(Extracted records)
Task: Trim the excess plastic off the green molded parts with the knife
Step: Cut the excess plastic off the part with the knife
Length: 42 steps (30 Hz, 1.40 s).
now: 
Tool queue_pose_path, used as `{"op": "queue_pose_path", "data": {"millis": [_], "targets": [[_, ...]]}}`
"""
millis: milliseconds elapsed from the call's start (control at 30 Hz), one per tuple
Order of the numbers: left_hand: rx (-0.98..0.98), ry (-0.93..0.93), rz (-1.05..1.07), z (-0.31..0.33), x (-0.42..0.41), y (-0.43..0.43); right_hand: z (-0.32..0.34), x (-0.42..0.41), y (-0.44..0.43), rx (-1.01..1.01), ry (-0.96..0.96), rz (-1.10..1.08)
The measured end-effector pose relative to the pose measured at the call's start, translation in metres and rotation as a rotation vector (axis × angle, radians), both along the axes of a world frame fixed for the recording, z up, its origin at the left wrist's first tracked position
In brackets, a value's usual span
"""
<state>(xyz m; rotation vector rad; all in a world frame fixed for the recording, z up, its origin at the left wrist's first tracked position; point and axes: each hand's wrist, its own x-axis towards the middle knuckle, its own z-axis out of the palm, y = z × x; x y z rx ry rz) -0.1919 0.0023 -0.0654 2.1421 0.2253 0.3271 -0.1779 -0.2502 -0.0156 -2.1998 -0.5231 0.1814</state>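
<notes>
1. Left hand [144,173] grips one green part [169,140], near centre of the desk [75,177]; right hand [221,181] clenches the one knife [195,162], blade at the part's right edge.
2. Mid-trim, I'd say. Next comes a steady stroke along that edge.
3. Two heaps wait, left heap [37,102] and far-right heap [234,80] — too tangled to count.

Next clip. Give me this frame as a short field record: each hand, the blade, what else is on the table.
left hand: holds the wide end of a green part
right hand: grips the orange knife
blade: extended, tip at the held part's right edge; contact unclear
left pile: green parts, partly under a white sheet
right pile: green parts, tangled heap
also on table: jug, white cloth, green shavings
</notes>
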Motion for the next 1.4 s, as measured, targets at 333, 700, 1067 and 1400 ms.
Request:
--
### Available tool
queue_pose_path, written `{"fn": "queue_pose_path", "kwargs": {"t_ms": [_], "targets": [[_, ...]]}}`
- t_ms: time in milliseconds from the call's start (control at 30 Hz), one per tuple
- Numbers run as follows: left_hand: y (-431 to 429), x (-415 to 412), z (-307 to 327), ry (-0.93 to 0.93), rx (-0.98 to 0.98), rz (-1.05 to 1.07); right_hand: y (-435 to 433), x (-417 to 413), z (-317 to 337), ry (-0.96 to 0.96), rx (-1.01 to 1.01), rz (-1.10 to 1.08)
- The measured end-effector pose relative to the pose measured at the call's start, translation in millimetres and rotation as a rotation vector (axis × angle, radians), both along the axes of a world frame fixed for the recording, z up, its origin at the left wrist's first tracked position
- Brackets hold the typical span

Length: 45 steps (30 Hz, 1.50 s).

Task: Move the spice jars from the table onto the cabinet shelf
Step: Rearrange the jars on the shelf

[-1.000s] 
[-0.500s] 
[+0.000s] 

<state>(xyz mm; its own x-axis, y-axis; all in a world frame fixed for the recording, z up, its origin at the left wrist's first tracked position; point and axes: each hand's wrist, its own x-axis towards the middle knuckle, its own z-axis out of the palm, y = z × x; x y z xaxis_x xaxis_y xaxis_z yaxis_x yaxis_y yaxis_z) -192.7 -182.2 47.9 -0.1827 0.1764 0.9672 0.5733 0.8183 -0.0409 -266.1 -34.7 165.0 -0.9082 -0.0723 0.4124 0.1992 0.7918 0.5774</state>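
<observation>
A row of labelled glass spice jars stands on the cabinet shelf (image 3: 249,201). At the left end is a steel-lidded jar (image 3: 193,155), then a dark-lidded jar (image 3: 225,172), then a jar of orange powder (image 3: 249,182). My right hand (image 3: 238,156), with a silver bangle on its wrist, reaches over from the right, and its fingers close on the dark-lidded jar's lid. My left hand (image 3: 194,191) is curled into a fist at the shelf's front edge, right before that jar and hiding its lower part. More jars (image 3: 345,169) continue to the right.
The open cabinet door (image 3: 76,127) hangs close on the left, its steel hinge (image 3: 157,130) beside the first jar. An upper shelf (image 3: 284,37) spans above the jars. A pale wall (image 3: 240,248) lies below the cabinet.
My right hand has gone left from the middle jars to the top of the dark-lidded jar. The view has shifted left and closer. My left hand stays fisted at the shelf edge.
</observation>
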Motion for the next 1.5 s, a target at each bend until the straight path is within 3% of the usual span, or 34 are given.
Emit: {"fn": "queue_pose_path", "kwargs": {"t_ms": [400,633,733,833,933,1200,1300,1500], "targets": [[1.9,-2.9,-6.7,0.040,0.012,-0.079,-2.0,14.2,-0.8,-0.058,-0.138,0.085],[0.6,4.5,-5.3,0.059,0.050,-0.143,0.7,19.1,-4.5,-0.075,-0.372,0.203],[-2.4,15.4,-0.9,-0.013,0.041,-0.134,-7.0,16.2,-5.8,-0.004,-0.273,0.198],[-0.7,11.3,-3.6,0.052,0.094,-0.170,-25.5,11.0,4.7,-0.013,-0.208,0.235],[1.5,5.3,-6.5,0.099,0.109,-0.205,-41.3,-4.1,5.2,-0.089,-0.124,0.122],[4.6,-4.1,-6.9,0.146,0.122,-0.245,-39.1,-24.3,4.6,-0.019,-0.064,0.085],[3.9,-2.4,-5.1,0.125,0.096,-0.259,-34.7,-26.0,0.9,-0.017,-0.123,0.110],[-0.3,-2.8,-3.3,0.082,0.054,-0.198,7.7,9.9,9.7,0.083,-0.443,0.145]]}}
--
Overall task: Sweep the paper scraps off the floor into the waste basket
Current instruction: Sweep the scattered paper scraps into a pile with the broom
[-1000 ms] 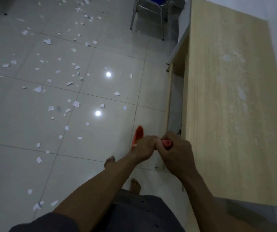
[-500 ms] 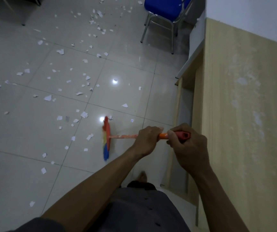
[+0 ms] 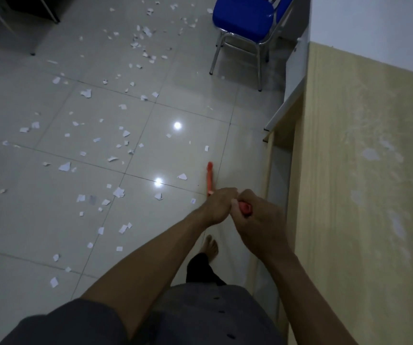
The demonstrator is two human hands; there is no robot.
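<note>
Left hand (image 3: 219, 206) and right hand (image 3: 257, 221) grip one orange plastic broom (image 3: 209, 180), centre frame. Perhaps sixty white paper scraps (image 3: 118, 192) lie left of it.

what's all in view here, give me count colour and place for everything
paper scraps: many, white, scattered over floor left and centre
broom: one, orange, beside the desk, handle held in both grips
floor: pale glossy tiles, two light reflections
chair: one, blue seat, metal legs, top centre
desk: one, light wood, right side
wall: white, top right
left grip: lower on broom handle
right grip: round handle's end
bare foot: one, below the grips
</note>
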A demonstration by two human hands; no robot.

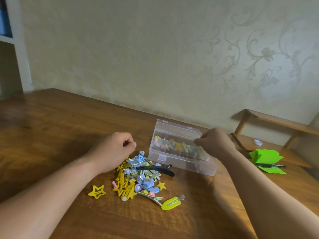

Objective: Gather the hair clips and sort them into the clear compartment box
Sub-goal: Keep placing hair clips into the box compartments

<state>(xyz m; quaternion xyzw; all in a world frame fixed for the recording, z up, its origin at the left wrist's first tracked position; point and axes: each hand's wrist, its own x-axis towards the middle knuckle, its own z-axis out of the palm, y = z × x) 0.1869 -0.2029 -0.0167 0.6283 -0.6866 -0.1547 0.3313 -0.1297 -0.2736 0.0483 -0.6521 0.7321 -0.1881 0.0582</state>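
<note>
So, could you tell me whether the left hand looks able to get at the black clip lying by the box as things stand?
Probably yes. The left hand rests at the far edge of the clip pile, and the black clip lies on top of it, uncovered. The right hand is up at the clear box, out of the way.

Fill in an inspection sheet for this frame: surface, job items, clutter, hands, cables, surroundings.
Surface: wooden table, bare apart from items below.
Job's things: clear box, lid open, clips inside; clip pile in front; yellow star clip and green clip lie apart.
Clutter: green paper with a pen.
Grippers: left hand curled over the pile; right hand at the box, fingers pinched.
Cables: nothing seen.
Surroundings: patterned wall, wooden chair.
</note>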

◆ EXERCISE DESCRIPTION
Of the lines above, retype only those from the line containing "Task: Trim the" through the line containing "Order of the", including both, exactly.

◆ SOLUTION FOR THIS PROBLEM
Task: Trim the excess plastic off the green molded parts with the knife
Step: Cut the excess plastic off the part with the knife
Length: 42 steps (30 Hz, 1.40 s).
now: 
Tool queue_pose_path, used as `{"op": "queue_pose_path", "data": {"millis": [_], "targets": [[_, ...]]}}`
"""
millis: milliseconds elapsed from the call's start (control at 30 Hz), one per tuple
Order of the numbers: left_hand: rx (-0.98..0.98), ry (-0.93..0.93), rz (-1.05..1.07), z (-0.31..0.33), x (-0.42..0.41), y (-0.43..0.43); right_hand: z (-0.32..0.34), x (-0.42..0.41), y (-0.44..0.43), rx (-1.01..1.01), ry (-0.96..0.96), rz (-1.10..1.08)

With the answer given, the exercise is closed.